Here is my issue: it takes couple minutes to return the result after I call df.shape
or df.dtypes
. The DataFrame
has 1,610,658 rows and 5 columns. Three columns are stored as int64
, one as float64
, and one as datetime64
.
I used the following codes to practice load & transform in python
. Both load and transform have good performance, but I met this issue when I checked the output.
Update 1:
After setting some columns as index, the df.shape
time drops from 80+s down to 1.7s, but the df.dtypes
still stay at 80+s
import pandas as pd
###############
# Load
###############
raw = pd.read_csv("data.zip", compression='zip')
###############
# Transform
###############
payment_method = {
"Cash": 1
"Card": 2
}
df = raw. \
assign(
# Encode site ids to int.
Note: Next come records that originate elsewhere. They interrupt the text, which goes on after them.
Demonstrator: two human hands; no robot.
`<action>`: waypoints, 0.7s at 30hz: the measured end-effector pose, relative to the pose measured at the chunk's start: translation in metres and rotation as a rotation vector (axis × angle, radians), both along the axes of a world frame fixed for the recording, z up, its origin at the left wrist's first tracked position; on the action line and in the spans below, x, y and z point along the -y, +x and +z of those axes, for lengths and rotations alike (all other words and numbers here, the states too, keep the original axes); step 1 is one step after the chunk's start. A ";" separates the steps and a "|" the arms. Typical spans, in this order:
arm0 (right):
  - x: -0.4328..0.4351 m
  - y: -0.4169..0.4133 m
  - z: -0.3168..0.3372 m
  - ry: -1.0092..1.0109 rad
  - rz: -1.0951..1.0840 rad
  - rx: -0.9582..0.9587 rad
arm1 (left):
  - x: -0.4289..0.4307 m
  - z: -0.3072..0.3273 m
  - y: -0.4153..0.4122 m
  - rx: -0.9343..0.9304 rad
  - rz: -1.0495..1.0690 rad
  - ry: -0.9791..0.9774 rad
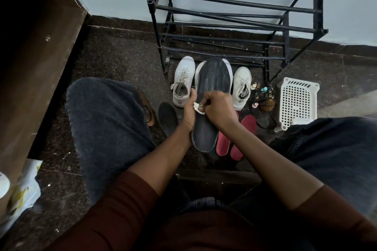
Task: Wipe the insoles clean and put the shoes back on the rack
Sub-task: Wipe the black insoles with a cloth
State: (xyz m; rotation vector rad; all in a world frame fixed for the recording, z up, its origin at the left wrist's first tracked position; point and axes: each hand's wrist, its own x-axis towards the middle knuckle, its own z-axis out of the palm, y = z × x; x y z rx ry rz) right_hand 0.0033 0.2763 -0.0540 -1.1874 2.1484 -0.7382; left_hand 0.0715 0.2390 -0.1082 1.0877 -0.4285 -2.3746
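Observation:
My left hand (189,108) grips the left edge of a dark grey insole (213,79), held up lengthwise over the floor. Pressed against the insole's middle is a small white wipe (198,107), pinched in my right hand (219,109). Two white sneakers (182,81) (241,87) stand on the floor in front of the black shoe rack (234,8), and a third white shoe (197,73) is mostly hidden behind the insole. Another dark insole (167,117) lies on the floor to the left. Two red insoles (239,138) lie below my right wrist.
A white plastic basket (296,104) sits at the right, with tangled cords and small objects (263,98) beside it. A brown shoe (148,111) peeks out by my left knee. A brown cabinet (40,47) stands at the left; crumpled paper (22,189) lies at lower left.

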 end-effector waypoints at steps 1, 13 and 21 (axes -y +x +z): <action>0.005 -0.002 -0.001 -0.004 -0.011 -0.028 | -0.002 0.002 -0.002 -0.029 0.024 0.046; -0.006 -0.025 0.005 -0.142 -0.402 0.201 | 0.024 0.009 -0.003 -0.209 -0.005 0.031; -0.013 -0.023 -0.001 0.048 -0.467 0.771 | 0.029 0.006 -0.003 -0.110 0.054 -0.005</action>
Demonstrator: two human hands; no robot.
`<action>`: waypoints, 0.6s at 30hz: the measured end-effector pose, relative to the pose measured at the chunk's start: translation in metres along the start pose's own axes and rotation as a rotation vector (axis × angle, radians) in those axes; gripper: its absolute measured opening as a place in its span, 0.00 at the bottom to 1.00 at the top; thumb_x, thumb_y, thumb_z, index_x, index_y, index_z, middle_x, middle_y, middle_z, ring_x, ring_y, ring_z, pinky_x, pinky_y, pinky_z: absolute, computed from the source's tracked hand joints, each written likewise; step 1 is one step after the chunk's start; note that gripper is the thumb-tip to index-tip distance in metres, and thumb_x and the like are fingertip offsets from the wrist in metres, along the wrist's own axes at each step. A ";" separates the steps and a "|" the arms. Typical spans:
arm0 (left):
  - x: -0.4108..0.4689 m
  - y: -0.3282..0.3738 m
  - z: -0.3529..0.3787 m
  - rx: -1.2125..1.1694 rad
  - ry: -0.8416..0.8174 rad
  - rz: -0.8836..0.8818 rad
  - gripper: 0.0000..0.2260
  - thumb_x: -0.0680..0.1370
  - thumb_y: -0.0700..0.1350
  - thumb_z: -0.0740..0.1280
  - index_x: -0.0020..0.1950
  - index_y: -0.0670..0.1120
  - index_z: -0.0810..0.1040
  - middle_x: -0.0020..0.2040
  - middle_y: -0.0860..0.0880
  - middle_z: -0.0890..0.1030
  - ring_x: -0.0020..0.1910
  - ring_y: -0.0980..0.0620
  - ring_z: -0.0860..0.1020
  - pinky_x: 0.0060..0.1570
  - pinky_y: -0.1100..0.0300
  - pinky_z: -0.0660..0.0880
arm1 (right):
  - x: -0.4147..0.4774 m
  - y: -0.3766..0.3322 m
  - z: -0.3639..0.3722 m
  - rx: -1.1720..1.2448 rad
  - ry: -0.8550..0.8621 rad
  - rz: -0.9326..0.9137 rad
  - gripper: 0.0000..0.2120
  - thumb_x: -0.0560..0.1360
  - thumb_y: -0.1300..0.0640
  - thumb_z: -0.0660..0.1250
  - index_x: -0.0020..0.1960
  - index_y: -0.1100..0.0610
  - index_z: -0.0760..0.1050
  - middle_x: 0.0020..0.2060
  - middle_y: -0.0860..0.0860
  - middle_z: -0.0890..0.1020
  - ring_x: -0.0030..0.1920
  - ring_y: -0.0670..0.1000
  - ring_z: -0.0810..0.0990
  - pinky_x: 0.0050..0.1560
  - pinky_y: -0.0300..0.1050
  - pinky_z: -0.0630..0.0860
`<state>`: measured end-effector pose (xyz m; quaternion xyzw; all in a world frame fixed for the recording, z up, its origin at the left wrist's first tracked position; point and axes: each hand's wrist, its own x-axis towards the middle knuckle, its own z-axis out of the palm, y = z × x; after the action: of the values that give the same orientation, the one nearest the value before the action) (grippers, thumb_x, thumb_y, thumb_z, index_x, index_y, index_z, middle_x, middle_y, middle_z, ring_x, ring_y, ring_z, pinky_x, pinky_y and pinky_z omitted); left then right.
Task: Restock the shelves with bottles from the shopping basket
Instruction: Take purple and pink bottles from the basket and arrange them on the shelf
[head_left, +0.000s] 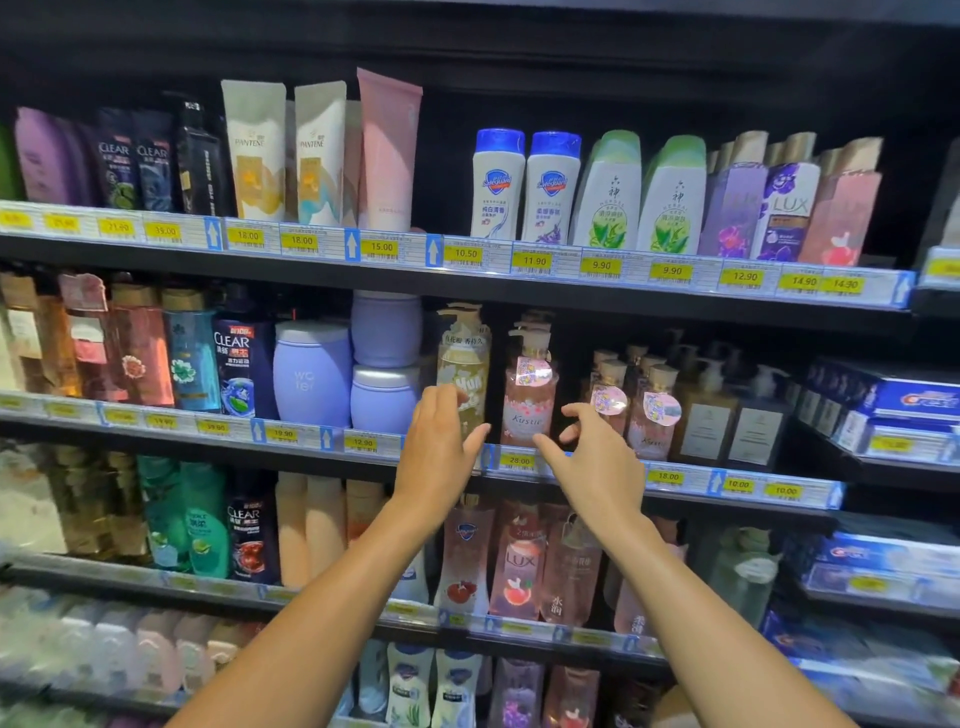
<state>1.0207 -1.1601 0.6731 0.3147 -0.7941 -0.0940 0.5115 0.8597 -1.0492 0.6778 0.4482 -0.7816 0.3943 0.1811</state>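
The fingers (441, 408) of the left hand (439, 452) are lying fairly straight and close together in front of a pale yellow pump bottle (464, 358), thumb sticking out sideways. I cannot tell whether they are touching it or only hovering before it. The fingers (584, 415) of the right hand (597, 462) are sitting apart and loosely curled, clamping nothing.

Between the two hands a pink pump bottle (529, 400) is standing upright near the front of the shelf (675, 477), label facing out. Neither hand is gripping it. The shopping basket is not showing from where I am looking.

To my eye the step in hand is squaring this bottle into its slot. Doing that well means bringing both palms onto the body of the bottle, low down, rather than onto the pump head, which would tip it. Then it is a matter of sliding it straight back until its base is sitting wholly behind the price strip (519, 461) and its label is facing forward.

The gap is looking tight. The yellow bottle is standing just beside it on the left, and the tagged pink bottles (649, 415) are crowding in on the right, their paper tags hanging where a careless knuckle could catch them. Further left, the lilac jars (384, 400) are stacking two high, so the left elbow ought to be staying well away from them.
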 end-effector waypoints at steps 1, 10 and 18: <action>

Only two sites in this data
site = (raw.site == "A").astype(int),
# Encode payment types to int
payment =
[payment_method.get(k, 0) for k in raw.payment],
# Rescale values
amount = raw.amount / 1e6,
# Convert integer date key to datetime
sold_date= pd.to_datetime(
[str(dt) for dt in raw. sold_date],
format="%Y%m%d")
)
###############
# Check point
###############
df.shape # pain point I. Took minutes to return
# Out[9]: (1610658, 5)
df.dtypes # pain point II
# Out[10]:
# site int64
# acct_key int64
# sold_date datetime64[ns]
# amount float64
# payment int64
If I convert the data frame to numpy.ndarray
, I can instantly get the result. I think I must miss something. Please give me some direction.
Thanks a lot!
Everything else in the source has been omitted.